What the exercise asks ::
Please copy the data below exactly; none of the pictures in it belong in the copy.
# # # #
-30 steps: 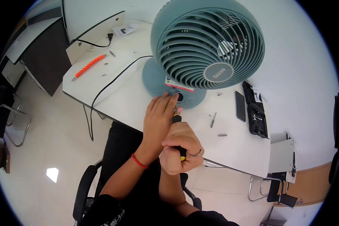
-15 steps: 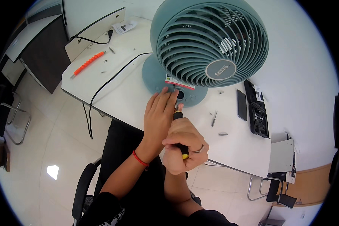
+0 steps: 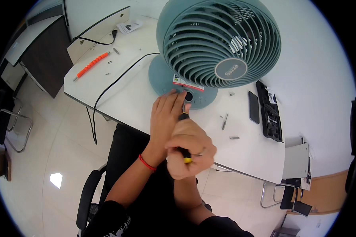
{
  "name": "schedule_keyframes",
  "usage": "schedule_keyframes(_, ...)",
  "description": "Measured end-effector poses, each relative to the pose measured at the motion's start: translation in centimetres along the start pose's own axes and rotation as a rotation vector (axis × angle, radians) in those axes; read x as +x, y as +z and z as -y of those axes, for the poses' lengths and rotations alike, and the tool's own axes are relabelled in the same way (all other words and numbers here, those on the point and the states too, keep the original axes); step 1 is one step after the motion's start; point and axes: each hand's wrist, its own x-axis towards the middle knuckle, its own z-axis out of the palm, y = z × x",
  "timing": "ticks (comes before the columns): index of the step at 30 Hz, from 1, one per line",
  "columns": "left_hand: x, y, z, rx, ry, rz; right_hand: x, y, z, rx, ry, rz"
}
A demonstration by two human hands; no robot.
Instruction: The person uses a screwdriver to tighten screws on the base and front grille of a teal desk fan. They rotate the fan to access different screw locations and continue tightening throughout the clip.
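A green fan [image 3: 221, 43] stands on the white table, its round base [image 3: 158, 75] toward me with a dark round spot and small buttons. My right hand [image 3: 190, 148] is wrapped around the black-and-yellow handle of a screwdriver [image 3: 183, 116]. The shaft points away from me toward the front of the base; its tip is hidden at my fingers. My left hand [image 3: 165, 114] lies over the base's front edge, fingers stretched forward. Its index finger and thumb sit on either side of the shaft. A red-and-white label [image 3: 188, 83] is on the base beyond my fingertips.
On the table's left are an orange flexible shaft [image 3: 91, 66], small bits and the fan's black cord [image 3: 114, 83]. At right lie a phone [image 3: 254, 107], an open black tool case [image 3: 271, 120] and loose metal bits [image 3: 225, 121]. A chair armrest [image 3: 88, 193] is beside me.
My right hand and the screwdriver handle have shifted slightly left and up, with the wrist turned a little. My left hand stays at the base. The whole view has shifted slightly.
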Motion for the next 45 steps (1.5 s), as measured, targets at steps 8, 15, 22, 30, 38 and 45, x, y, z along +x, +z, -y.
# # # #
The answer ::
-30 steps: 
-15 steps: 
+0 steps: 
{
  "name": "schedule_keyframes",
  "usage": "schedule_keyframes(_, ...)",
  "description": "Measured end-effector poses, each relative to the pose measured at the motion's start: translation in centimetres along the start pose's own axes and rotation as a rotation vector (axis × angle, radians) in those axes; read x as +x, y as +z and z as -y of those axes, for the poses' lengths and rotations alike, and the tool's own axes are relabelled in the same way (all other words and numbers here, those on the point and the states too, keep the original axes); step 1 is one step after the motion's start; point and axes: each hand's wrist, its own x-axis towards the middle knuckle, its own z-axis out of the palm, y = z × x",
  "timing": "ticks (comes before the columns): index of the step at 30 Hz, from 1, one per line",
  "columns": "left_hand: x, y, z, rx, ry, rz; right_hand: x, y, z, rx, ry, rz"
}
A demonstration by two human hands; no robot.
Instruction: The person uses a screwdriver to tighten screws on the base and front grille of a teal desk fan. They rotate the fan to access different screw locations and continue tightening throughout the clip.
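A green fan [image 3: 221, 43] stands on the white table, its round base [image 3: 158, 75] toward me with a dark round spot and small buttons. My right hand [image 3: 190, 148] is wrapped around the black-and-yellow handle of a screwdriver [image 3: 183, 116]. The shaft points away from me toward the front of the base; its tip is hidden at my fingers. My left hand [image 3: 165, 114] lies over the base's front edge, fingers stretched forward. Its index finger and thumb sit on either side of the shaft. A red-and-white label [image 3: 188, 83] is on the base beyond my fingertips.
On the table's left are an orange flexible shaft [image 3: 91, 66], small bits and the fan's black cord [image 3: 114, 83]. At right lie a phone [image 3: 254, 107], an open black tool case [image 3: 271, 120] and loose metal bits [image 3: 225, 121]. A chair armrest [image 3: 88, 193] is beside me.
My right hand and the screwdriver handle have shifted slightly left and up, with the wrist turned a little. My left hand stays at the base. The whole view has shifted slightly.
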Motion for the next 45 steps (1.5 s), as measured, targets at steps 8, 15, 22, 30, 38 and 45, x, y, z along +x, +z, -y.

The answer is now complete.